> [Aim of the exercise]: The data beneath this task is to be duplicated exactly, in its entirety.

'''

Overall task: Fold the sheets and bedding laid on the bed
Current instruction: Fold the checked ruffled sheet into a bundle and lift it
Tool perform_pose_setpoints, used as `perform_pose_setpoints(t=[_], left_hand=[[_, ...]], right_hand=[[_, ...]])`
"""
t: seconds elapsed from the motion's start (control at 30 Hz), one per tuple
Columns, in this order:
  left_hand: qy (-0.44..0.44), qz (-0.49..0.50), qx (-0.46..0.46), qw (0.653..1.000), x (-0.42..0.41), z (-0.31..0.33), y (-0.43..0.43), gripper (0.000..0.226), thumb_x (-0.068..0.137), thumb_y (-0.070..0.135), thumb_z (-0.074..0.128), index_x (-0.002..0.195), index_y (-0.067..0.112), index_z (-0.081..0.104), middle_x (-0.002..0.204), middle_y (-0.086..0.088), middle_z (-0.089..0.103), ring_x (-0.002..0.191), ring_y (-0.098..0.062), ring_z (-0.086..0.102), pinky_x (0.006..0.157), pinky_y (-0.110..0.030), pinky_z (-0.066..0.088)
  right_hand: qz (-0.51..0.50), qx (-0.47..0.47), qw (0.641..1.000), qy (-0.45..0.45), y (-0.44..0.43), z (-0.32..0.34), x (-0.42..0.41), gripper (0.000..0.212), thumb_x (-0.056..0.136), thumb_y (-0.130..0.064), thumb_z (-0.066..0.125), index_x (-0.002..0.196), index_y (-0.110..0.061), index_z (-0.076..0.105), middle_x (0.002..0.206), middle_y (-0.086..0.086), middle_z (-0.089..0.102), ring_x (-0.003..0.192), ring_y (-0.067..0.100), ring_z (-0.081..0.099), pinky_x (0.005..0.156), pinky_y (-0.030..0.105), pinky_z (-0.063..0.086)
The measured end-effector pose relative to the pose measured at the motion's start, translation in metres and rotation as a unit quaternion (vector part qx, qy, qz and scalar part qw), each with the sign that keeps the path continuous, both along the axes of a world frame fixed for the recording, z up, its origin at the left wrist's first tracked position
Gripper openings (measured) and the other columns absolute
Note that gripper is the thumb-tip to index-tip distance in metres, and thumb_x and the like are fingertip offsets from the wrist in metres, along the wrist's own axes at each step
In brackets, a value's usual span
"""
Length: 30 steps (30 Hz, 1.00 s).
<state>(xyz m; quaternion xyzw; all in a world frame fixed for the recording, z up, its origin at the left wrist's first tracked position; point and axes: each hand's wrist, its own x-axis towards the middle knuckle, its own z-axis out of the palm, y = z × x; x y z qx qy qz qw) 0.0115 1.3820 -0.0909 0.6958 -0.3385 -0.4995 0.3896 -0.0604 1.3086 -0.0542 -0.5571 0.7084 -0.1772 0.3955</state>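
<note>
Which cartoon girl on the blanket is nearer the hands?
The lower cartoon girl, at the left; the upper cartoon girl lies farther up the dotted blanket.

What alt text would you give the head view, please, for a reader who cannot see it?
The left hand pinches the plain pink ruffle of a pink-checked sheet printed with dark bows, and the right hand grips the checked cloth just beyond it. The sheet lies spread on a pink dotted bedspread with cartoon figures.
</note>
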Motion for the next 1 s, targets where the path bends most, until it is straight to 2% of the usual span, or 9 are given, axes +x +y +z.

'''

> [Result below]:
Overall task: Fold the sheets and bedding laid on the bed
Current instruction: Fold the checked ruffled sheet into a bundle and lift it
Tool perform_pose_setpoints, used as `perform_pose_setpoints(t=[_], left_hand=[[_, ...]], right_hand=[[_, ...]])`
"""
t: seconds elapsed from the motion's start (control at 30 Hz), one per tuple
Columns, in this order:
  left_hand: qy (-0.44..0.44), qz (-0.49..0.50), qx (-0.46..0.46), qw (0.653..1.000), x (-0.42..0.41), z (-0.31..0.33), y (-0.43..0.43), gripper (0.000..0.226), thumb_x (-0.068..0.137), thumb_y (-0.070..0.135), thumb_z (-0.074..0.128), index_x (-0.002..0.195), index_y (-0.067..0.112), index_z (-0.081..0.104), middle_x (-0.002..0.204), middle_y (-0.086..0.088), middle_z (-0.089..0.103), ring_x (-0.002..0.191), ring_y (-0.098..0.062), ring_z (-0.086..0.102), pinky_x (0.006..0.157), pinky_y (-0.110..0.030), pinky_z (-0.066..0.088)
  right_hand: qz (-0.51..0.50), qx (-0.47..0.47), qw (0.641..1.000), qy (-0.45..0.45), y (-0.44..0.43), z (-0.32..0.34), x (-0.42..0.41), gripper (0.000..0.212), thumb_x (-0.056..0.136), thumb_y (-0.130..0.064), thumb_z (-0.066..0.125), index_x (-0.002..0.196), index_y (-0.110..0.061), index_z (-0.076..0.105), middle_x (0.002..0.206), middle_y (-0.086..0.086), middle_z (-0.089..0.102), ring_x (-0.003..0.192), ring_y (-0.067..0.100), ring_z (-0.081..0.099), pinky_x (0.005..0.156), pinky_y (-0.030..0.105), pinky_z (-0.063..0.086)
The measured end-effector pose relative to the pose measured at the motion's start, translation in metres and rotation as a unit quaternion (vector part qx, qy, qz and scalar part qw), each with the sign that keeps the path continuous, both along the axes of a world frame fixed for the recording, z up, its origin at the left wrist's first tracked position
Gripper openings (measured) and the other columns absolute
Note that gripper is the thumb-tip to index-tip distance in metres, and thumb_x and the like are fingertip offsets from the wrist in metres, along the wrist's own axes at each step
In brackets, a value's usual span
"""
Length: 30 steps (30 Hz, 1.00 s).
<state>(xyz m; quaternion xyzw; all in a world frame fixed for the recording, z up, its origin at the left wrist's first tracked position; point and axes: each hand's wrist, its own x-axis towards the middle knuckle, its own z-axis out of the palm, y = z × x; x y z qx qy qz qw) 0.0115 1.3820 -0.0909 0.6958 -0.3385 -0.4995 0.3896 -0.0604 1.3086 -0.0542 -0.5571 0.7084 -0.1772 0.3955</state>
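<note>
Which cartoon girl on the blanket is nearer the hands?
The lower cartoon girl, at the left; the upper cartoon girl lies farther up the dotted blanket.

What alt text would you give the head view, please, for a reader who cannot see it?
The left hand pinches the plain pink ruffle of a pink-checked sheet printed with dark bows, and the right hand grips the checked cloth just beyond it. The sheet lies spread on a pink dotted bedspread with cartoon figures.
</note>
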Motion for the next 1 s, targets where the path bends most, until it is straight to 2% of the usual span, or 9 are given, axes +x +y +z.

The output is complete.